WORK INSTRUCTIONS.
From the data underneath, reproduce exactly the stretch that begins at the line with "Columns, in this" and ends after the line with "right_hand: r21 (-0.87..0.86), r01".

DATA.
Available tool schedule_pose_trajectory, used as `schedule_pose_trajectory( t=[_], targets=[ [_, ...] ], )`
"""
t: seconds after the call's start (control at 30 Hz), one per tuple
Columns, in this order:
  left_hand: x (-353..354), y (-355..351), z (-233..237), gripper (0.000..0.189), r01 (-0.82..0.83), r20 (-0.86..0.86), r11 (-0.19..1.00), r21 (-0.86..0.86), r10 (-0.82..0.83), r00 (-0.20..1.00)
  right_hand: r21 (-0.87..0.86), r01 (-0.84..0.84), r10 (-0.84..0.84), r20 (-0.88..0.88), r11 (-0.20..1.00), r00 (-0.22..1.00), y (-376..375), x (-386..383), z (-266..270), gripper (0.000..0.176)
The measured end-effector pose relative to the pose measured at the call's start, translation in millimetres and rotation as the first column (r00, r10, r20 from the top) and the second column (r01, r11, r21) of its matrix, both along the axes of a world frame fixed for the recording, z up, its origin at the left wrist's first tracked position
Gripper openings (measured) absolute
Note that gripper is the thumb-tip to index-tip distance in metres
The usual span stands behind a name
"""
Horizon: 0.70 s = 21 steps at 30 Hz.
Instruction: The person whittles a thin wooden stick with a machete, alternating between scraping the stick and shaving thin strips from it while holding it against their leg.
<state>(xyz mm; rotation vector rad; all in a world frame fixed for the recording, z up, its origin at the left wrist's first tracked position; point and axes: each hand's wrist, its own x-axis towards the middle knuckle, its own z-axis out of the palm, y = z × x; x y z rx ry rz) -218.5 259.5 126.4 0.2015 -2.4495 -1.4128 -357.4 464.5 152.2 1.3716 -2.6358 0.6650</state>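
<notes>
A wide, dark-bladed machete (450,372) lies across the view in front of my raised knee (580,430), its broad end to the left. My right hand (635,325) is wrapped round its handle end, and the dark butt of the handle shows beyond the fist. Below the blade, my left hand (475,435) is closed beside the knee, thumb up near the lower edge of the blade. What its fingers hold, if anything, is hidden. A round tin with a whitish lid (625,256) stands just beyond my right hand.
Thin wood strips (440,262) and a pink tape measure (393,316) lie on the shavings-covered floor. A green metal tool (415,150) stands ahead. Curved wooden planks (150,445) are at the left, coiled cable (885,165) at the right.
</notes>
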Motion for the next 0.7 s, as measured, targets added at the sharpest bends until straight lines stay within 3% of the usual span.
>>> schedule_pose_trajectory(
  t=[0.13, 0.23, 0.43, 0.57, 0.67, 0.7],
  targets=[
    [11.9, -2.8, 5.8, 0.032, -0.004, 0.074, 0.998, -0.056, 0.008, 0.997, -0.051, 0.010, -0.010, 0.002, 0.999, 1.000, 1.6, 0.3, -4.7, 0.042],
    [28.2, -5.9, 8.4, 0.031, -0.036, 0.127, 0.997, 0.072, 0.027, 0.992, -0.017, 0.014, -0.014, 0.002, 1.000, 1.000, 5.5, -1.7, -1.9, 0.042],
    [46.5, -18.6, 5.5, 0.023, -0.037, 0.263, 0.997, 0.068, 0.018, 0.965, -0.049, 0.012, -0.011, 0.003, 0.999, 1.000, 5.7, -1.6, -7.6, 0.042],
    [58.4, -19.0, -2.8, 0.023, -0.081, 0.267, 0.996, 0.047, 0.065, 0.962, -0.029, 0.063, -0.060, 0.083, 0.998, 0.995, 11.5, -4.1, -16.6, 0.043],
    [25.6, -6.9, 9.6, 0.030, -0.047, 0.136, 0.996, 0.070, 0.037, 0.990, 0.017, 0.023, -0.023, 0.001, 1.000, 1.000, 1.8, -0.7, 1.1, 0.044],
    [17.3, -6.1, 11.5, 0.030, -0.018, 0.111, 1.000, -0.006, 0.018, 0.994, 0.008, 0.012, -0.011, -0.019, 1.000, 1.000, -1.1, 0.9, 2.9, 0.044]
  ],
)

WRITTEN SOLUTION.
Columns, in this order:
  left_hand: x (-353..354), y (-355..351), z (-233..237), gripper (0.000..0.189), r01 (-0.82..0.83), r20 (-0.86..0.86), r11 (-0.19..1.00), r21 (-0.86..0.86), r10 (-0.82..0.83), r00 (-0.20..1.00)
  right_hand: r21 (-0.87..0.86), r01 (-0.84..0.84), r10 (-0.84..0.84), r20 (-0.88..0.88), r11 (-0.20..1.00), r00 (-0.22..1.00), y (-376..375), x (-386..383), z (-266..270), gripper (0.000..0.176)

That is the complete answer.